Au Soudan, les enfants subissent d’horribles violences, déplacements et traumatismes – et sont désormais confrontés à une famine potentielle. Lorsque les enfants souffrent de formes graves de malnutrition, cela nuit à leur développement physique et cognitif et peut leur causer des séquelles à vie. Les parties au conflit doivent autoriser de toute urgence l’accès humanitaire afin que les enfants puissent recevoir de la nourriture, de l’eau, des soins médicaux et un abri. Mais avant tout, les enfants ont besoin de paix. »
Catherine Russell, directrice générale de l'UNICEF
« Partout au Soudan, les mères et les enfants dépérissent à cause de la malnutrition. La guerre en cours les a privés de tout ce dont ils ont besoin pour survivre : nourriture, soutien médical et abri. cette crise risque de devenir la plus grande crise alimentaire au monde », a déclaré la Directrice exécutive du PAM, Cindy McCain. « Des millions de vies sont en jeu et la communauté internationale doit agir maintenant, sinon nous risquons de perdre une génération entière d'enfants. »
« La malnutrition n'est pas une crise ponctuelle. Les enfants malnutris sont confrontés toute leur vie à des problèmes de développement et à des problèmes de santé et sont également plus susceptibles de mourir de maladies infectieuses », a déclaré le Directeur général de l'OMS, Tedros Adhanom Ghebreyesus. « Le temps presse, ce qui rapproche les mères et les enfants soudanais de la famine. L'OMS et ses partenaires travaillent sur le terrain pour prévenir et traiter la malnutrition aiguë afin de sauver de précieuses vies, mais nous avons besoin d'un accès humanitaire durable et d'un soutien financier complet pour pouvoir y parvenir. «
Le rapport reconnaît des lacunes dans les données dues aux difficultés d’accès aux points chauds du conflit. Malgré cela, les agences craignent que la situation soit extrêmement critique et continue de se détériorer. Les lacunes en matière de données sont en elles-mêmes révélatrices d’un manque d’accès humanitaire vital dans les zones les plus touchées. Toutes les options doivent être utilisées pour atteindre les populations qui en ont le plus besoin.

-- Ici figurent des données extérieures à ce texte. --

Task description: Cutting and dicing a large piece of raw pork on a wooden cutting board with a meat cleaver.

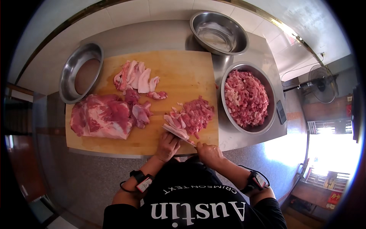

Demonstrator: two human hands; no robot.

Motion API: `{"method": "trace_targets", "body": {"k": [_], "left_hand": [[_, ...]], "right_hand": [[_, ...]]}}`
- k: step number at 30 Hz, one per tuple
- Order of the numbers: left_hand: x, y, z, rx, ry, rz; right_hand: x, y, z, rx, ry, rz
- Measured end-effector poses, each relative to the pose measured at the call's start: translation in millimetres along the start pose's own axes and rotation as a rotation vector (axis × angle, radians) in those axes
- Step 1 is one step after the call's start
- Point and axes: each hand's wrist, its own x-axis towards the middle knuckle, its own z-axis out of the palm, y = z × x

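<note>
In my right hand is a knife, its blade slanting up and left across the near edge of a wooden cutting board. My left hand has its fingers curled close against the near side of that blade; whatever lies under them is hidden. Pale strips of meat lie along the blade's far side. Touching them is a heap of chopped raw meat. A large slab of raw meat rests at the board's left, with smaller cut pieces beside it.
Fatty meat slices lie farther back on the board. A steel bowl heaped with chopped meat stands to the right, near a phone. Another steel bowl sits behind, and a third basin at the left overlaps the board's corner.
</note>
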Motion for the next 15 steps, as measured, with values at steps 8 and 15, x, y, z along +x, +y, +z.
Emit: {"method": "trace_targets", "body": {"k": [8, 15], "left_hand": [[1.4, 0.0, -1.1, 0.001, -0.025, -0.005], [1.1, -1.7, 4.3, -0.044, -0.014, 0.016]], "right_hand": [[6.6, -4.1, -2.4, -0.060, 0.073, -0.083], [43.1, -19.8, -0.5, -0.054, 0.094, -0.136]]}}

Au cours des prochains mois, la situation des enfants et des mères soudanaises ne fera qu'empirer : la saison des pluies, qui coupera les communautés et augmentera les taux de maladie, commence en juin. Le Soudan entre également dans la période de soudure, une période entre les récoltes où les stocks alimentaires sont traditionnellement faibles. Cela est particulièrement pertinent cette année, car des rapports indiquent déjà que la production agricole en 2023 a été inférieure à la normale, en raison de l’insécurité et des déplacements.
Les agences appellent à un accès immédiat, sans entrave et cohérent aux communautés qui subissent les pires effets du conflit brutal et prolongé, par toutes les routes transfrontalières possibles avec les pays voisins, ainsi qu'à une désescalade de la situation à El Salvador. Fasher et un cessez-le-feu national. Nous comptons également sur un soutien renouvelé et accru de la part des donateurs. La fenêtre permettant d’éviter le pire se ferme rapidement.